アレクサンダー・クロフト・ショーとは何者か|「軽井沢の父」と呼ばれる理由
軽井沢が日本有数の避暑地として知られるようになった背景には、一人の外国人宣教師の存在があります。
その人物こそ、アレクサンダー・クロフト・ショー(Alexander Croft Shaw)です。
現在の軽井沢の街並み、別荘文化、教会の多さ、そして旧軽井沢銀座を中心とした独特の雰囲気は、
彼の思想と行動抜きには語ることができません。
この記事では、
- ショーはどんな人物だったのか
- なぜ「軽井沢の父」と呼ばれるのか
- 彼が軽井沢に残した影響とは何か
を、分かりやすく解説します。
アレクサンダー・クロフト・ショーの基本プロフィール
アレクサンダー・クロフト・ショーは、1846年にカナダ・トロントで生まれた聖公会(英国国教会系)の宣教師です。
1873年(明治6年)、英国聖公会福音宣布協会(SPG)の宣教師として来日しました。
日本では宣教活動に加え、
- 英語教育
- 女子教育
- 倫理・聖書教育
にも力を注ぎ、福澤諭吉をはじめとする当時の知識人と深い交流を持ったことでも知られています。
そして彼は後に、軽井沢を「避暑地」として世に広めた人物となります。
ショーと軽井沢の出会い|すべては偶然から始まった
1886年(明治19年)、ショーは東京の蒸し暑い夏を避けるため、涼しい場所を探していました。
その途中、中山道を越えて偶然立ち寄ったのが軽井沢でした。
当時の軽井沢は、宿場町としての役割を終え、国道や鉄道の整備からも取り残された、
静かで人の少ない寒村に近い存在でした。
しかしショーは、この地の
- 冷涼な気候
- 豊かな自然
- 高原特有の澄んだ空気
に強い感銘を受け、軽井沢を
「屋根のない病院(自然の療養地)」
と称しました。
軽井沢最初の別荘を建てた人物
ショーは1888年(明治21年)、旧軽井沢の大塚山に軽井沢初の別荘を建てます。
これが、後に広がる軽井沢の別荘文化の原点となりました。
彼は軽井沢での快適な夏の暮らしを、
宣教師仲間や外交官、海外の知人たちに紹介します。
その結果、
- 外国人宣教師
- 外交官
- 文化人
が次々と軽井沢を訪れるようになり、
軽井沢は国際的な避暑地として発展していくことになります。
軽井沢ショー記念礼拝堂の創設
ショーは、軽井沢での布教活動の拠点として、
1888年に軽井沢最初の教会「軽井沢ショー記念礼拝堂」を創設しました。
当初は彼の別荘が礼拝の場として使われ、1895年に現在の建物の原形が整えられます。
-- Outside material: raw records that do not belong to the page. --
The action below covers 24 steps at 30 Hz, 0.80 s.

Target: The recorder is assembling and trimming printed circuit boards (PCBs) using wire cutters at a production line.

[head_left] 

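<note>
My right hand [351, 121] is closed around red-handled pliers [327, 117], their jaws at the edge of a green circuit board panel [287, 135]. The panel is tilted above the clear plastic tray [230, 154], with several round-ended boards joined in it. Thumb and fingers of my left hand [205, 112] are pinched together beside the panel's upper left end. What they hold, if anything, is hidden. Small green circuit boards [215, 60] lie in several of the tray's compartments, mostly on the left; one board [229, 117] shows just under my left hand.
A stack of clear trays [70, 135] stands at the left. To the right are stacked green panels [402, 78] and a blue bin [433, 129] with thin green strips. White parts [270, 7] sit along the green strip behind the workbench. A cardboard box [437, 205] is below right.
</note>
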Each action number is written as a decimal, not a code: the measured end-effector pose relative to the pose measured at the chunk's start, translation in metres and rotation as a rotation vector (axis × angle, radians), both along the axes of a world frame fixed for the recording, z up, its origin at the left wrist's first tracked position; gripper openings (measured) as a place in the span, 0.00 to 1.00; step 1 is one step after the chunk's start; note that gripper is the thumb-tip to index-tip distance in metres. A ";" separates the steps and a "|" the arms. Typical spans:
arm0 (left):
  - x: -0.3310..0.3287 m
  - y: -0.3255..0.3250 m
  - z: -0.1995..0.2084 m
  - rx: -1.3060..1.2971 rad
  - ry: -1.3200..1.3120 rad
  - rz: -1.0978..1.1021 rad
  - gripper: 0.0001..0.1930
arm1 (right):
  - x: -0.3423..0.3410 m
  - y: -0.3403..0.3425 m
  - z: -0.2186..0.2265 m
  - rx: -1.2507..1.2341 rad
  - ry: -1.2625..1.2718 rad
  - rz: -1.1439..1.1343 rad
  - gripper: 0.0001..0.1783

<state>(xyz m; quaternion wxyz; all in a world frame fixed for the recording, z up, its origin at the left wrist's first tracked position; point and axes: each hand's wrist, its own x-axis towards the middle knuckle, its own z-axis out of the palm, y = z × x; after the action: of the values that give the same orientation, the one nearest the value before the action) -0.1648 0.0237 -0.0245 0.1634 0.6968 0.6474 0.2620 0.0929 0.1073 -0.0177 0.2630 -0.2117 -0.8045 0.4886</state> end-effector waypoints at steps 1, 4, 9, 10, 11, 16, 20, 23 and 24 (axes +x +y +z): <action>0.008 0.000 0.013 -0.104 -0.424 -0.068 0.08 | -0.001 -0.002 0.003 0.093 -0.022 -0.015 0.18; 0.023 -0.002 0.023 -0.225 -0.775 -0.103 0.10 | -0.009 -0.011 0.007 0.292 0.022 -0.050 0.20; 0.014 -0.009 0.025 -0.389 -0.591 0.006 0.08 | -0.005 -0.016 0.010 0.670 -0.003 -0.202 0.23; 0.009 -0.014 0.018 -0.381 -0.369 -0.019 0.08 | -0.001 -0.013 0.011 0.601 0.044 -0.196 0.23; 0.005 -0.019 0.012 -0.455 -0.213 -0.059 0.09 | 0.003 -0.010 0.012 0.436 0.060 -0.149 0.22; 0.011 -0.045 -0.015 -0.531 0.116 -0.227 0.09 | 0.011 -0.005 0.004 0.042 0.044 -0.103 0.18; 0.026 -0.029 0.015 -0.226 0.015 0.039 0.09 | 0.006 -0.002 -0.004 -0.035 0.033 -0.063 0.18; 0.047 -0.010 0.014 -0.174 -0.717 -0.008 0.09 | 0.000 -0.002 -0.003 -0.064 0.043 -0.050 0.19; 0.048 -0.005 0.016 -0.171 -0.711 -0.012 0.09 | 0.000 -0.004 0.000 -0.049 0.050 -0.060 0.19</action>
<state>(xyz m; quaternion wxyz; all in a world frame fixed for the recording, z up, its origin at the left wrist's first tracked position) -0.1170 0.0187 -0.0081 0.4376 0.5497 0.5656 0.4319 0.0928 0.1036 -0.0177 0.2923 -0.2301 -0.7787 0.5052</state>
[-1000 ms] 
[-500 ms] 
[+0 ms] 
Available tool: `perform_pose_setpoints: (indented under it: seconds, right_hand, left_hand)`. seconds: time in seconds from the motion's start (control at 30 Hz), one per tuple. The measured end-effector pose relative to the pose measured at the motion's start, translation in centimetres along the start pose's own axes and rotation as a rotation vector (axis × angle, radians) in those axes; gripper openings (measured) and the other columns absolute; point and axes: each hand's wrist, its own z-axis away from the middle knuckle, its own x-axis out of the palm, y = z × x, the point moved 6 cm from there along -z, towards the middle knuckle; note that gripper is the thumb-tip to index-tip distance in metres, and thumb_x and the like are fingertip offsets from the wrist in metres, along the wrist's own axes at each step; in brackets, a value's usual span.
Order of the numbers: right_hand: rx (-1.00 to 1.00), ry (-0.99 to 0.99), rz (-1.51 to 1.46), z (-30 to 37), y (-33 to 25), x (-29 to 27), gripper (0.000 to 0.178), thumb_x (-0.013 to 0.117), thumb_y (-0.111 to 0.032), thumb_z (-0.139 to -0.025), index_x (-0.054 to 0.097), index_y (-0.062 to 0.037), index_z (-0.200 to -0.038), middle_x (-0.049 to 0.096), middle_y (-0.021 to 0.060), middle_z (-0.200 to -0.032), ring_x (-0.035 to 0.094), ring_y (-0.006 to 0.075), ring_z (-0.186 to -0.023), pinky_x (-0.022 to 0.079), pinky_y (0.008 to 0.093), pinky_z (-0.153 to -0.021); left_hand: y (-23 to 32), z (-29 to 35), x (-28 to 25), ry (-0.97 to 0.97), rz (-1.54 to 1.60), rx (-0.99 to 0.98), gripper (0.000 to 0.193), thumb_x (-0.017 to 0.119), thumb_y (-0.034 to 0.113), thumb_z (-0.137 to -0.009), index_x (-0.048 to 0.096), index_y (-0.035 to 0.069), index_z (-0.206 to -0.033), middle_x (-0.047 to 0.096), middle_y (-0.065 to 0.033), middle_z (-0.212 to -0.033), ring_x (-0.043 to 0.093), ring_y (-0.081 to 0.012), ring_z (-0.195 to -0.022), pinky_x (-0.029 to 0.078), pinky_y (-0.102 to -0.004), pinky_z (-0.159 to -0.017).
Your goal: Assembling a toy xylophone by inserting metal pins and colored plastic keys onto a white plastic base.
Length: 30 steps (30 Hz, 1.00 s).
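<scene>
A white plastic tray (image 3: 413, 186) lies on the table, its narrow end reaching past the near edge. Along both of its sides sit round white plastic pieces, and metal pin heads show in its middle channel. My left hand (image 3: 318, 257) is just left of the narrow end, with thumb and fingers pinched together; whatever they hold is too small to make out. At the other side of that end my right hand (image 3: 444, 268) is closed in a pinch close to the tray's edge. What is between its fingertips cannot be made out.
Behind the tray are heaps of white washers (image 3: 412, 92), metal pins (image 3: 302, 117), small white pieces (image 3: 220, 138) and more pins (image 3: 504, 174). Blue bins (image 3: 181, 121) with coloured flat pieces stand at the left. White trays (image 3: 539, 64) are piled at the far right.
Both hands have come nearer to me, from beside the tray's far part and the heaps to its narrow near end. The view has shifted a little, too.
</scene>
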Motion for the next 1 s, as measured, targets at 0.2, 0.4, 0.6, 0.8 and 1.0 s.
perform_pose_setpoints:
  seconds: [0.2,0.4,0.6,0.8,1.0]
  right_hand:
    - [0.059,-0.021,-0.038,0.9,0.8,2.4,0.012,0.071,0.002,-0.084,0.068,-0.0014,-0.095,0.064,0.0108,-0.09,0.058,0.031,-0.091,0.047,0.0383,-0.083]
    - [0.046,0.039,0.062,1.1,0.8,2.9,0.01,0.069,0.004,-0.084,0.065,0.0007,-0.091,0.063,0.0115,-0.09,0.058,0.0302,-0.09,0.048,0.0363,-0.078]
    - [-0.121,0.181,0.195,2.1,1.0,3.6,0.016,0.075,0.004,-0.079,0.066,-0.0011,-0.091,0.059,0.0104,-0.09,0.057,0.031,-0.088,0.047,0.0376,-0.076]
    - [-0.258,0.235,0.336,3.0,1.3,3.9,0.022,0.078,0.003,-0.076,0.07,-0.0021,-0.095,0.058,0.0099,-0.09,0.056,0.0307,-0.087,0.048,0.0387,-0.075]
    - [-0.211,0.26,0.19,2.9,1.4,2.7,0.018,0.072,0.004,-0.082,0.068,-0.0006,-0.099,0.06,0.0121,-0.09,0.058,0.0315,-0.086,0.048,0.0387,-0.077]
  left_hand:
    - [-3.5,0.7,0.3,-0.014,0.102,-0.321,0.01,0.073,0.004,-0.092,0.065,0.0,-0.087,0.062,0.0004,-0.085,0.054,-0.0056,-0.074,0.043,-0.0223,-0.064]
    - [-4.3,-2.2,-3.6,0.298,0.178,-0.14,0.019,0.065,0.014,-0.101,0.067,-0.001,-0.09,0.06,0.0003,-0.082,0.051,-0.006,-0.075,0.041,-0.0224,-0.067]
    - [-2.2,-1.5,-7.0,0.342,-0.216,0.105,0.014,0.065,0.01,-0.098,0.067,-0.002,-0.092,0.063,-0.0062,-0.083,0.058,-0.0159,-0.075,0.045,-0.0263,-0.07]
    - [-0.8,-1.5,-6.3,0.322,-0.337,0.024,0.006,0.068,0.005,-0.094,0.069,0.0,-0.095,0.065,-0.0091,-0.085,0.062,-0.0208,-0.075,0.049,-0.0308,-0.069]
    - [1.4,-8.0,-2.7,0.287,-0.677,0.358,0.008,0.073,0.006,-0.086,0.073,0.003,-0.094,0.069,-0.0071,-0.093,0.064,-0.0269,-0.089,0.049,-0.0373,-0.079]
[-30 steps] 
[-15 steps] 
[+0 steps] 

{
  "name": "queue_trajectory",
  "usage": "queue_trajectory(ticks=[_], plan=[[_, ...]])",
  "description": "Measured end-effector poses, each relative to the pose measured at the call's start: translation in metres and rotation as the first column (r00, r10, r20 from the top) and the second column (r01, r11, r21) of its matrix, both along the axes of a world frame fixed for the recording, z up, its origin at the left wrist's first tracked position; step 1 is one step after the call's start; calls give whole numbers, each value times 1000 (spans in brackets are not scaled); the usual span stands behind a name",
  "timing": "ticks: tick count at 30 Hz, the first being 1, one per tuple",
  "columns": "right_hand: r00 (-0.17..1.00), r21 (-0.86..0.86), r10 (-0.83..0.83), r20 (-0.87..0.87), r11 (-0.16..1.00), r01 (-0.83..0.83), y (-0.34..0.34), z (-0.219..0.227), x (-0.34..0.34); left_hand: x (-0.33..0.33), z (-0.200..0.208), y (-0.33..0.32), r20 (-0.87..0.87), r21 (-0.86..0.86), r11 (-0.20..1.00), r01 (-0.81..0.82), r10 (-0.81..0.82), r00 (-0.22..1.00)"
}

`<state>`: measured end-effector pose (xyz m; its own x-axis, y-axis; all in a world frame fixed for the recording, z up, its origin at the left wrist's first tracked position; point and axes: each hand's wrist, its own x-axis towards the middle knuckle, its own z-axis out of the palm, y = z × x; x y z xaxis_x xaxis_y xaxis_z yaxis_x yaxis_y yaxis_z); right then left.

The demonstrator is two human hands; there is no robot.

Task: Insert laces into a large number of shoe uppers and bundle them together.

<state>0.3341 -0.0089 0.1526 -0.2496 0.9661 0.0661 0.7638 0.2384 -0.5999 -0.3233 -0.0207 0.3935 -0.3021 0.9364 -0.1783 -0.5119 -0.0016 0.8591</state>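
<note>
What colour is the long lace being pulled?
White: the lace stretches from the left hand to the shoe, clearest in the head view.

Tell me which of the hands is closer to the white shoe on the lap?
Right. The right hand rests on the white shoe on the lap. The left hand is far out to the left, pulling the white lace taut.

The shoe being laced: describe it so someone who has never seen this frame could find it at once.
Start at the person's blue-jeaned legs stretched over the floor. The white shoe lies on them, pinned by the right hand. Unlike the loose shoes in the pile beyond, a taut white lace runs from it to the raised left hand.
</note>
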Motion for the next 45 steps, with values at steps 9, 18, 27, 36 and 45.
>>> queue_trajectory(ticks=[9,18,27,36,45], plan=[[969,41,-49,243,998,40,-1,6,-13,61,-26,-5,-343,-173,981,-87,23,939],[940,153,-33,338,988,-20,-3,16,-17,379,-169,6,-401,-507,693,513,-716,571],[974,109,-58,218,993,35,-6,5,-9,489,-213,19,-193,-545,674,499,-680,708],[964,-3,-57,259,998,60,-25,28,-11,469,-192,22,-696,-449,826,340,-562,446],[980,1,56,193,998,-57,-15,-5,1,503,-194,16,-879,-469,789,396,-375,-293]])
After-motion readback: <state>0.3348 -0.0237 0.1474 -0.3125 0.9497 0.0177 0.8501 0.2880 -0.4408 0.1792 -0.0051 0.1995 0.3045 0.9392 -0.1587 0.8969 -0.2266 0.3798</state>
この礼拝堂は現在も旧軽井沢エリアに残り、軽井沢の歴史を象徴する存在となっています。
なぜショーは「軽井沢の父」と呼ばれるのか
ショーが軽井沢に与えた影響は、単なる「別荘を建てた外国人」にとどまりません。
彼は、
- 自然と共生する暮らし
- 清潔で節度ある生活
- 約束を守り、誠実に生きる姿勢
を、外国人・日本人の区別なく実践し、周囲に広めました。
これらの価値観は、現在も受け継がれる「軽井沢憲章(軽井沢らしさ)」の精神的基盤となっています。こうした理由から、ショーは「軽井沢の父」と呼ばれるようになったのです。
現在も残るショーの足跡
現在の旧軽井沢エリアには、
- 軽井沢ショー記念礼拝堂
- ショーハウス記念館(復元された別荘)
- ショー記念碑
など、ショーの功績を伝える史跡が点在しています。
旧軽井沢銀座から徒歩圏内にあり、観光の途中で立ち寄ることも可能です。
まとめ|軽井沢の原点は一人の思想から始まった
軽井沢が「特別な場所」と感じられる理由は、単なる観光地や別荘地だからではありません。
その根底には、自然を尊び、静かに、誠実に生きるという、アレクサンダー・クロフト・ショーの思想があります。旧軽井沢銀座を歩くとき、その背景にある歴史を少しだけ思い出してみてください。
軽井沢は、偶然と志から生まれた場所なのです。